> _The problem_:
Where does the word "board" occur in the data below? Copy each line that holds it.
The data Block Start
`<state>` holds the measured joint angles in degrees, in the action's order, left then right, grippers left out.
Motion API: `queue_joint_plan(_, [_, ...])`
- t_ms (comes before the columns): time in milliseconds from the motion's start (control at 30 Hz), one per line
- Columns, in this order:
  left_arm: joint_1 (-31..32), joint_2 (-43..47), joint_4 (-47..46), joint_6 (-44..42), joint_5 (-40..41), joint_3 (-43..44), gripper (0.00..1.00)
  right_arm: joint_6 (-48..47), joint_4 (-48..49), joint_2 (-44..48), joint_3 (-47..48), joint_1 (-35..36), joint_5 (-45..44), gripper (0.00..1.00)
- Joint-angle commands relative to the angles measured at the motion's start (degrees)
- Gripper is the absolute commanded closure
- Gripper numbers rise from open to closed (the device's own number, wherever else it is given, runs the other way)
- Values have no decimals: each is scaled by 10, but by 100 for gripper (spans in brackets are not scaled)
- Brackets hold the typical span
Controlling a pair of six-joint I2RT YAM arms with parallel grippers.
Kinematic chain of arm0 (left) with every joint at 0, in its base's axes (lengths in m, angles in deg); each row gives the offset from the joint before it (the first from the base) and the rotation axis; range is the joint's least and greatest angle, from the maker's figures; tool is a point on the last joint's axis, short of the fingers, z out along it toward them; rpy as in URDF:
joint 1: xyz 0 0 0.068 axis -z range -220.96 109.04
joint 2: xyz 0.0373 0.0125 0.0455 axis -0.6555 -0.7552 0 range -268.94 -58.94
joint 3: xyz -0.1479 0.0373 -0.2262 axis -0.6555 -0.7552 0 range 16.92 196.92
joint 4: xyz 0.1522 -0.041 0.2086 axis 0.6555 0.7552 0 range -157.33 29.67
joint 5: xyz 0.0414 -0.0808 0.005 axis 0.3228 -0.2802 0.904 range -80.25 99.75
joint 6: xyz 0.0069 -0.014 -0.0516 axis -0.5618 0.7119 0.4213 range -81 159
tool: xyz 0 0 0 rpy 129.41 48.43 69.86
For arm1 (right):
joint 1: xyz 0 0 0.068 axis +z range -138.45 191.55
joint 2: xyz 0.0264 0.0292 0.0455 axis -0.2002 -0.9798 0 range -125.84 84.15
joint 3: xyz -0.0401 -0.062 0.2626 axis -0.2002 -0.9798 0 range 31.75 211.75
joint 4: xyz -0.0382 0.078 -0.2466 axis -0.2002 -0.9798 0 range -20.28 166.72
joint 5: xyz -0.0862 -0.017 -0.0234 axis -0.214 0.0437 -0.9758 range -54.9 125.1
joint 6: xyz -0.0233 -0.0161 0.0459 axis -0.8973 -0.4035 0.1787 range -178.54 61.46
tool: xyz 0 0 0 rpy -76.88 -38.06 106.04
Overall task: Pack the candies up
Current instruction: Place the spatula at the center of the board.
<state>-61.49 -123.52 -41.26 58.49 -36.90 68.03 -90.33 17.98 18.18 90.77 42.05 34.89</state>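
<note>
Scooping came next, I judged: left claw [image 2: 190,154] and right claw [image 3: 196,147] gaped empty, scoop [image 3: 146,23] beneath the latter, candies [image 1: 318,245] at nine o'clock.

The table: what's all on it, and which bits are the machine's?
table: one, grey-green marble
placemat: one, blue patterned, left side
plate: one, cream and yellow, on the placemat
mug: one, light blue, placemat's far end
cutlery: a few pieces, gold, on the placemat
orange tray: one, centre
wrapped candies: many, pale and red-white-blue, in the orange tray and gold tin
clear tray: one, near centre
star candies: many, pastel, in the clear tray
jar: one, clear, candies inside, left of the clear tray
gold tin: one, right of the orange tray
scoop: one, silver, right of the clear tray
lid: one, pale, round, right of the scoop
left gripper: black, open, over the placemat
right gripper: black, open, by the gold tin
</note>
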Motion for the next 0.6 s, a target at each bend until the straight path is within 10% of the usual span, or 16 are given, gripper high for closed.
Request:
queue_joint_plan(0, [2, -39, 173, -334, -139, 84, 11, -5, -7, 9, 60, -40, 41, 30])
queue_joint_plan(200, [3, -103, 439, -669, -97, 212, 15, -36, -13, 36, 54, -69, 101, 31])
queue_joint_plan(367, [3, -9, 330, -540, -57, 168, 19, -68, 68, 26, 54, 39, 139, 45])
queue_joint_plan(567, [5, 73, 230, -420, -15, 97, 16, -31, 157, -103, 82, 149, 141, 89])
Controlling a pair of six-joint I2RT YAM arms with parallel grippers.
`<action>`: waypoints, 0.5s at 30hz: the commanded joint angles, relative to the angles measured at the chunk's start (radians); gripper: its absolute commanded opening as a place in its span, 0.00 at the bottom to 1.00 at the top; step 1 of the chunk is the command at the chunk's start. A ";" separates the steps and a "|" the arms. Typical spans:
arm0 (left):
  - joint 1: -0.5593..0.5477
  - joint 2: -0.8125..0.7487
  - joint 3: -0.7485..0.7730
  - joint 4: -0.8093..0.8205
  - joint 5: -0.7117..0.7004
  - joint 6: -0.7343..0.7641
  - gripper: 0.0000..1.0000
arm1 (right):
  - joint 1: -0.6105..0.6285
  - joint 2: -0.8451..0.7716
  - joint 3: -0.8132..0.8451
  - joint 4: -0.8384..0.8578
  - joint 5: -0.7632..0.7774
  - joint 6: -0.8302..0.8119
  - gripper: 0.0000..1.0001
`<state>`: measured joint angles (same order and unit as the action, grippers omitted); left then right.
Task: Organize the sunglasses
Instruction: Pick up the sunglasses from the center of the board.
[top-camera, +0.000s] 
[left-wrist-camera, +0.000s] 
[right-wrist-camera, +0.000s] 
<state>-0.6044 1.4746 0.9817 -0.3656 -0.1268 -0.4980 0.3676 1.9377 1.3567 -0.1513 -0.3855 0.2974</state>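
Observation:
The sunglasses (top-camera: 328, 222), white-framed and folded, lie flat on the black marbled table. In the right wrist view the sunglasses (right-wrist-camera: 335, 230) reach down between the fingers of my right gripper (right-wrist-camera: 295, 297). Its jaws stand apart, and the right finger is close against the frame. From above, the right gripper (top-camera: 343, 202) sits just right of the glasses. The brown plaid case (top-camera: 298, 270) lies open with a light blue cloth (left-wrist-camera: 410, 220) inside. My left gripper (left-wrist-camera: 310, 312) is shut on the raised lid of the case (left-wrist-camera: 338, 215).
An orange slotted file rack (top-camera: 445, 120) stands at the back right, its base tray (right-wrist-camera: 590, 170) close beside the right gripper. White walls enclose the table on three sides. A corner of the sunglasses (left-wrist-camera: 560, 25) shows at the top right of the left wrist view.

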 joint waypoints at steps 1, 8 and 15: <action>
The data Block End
> _Answer space_:
Current instruction: Place the spatula at the center of the board.
Instruction: Pick up the sunglasses from the center of the board.

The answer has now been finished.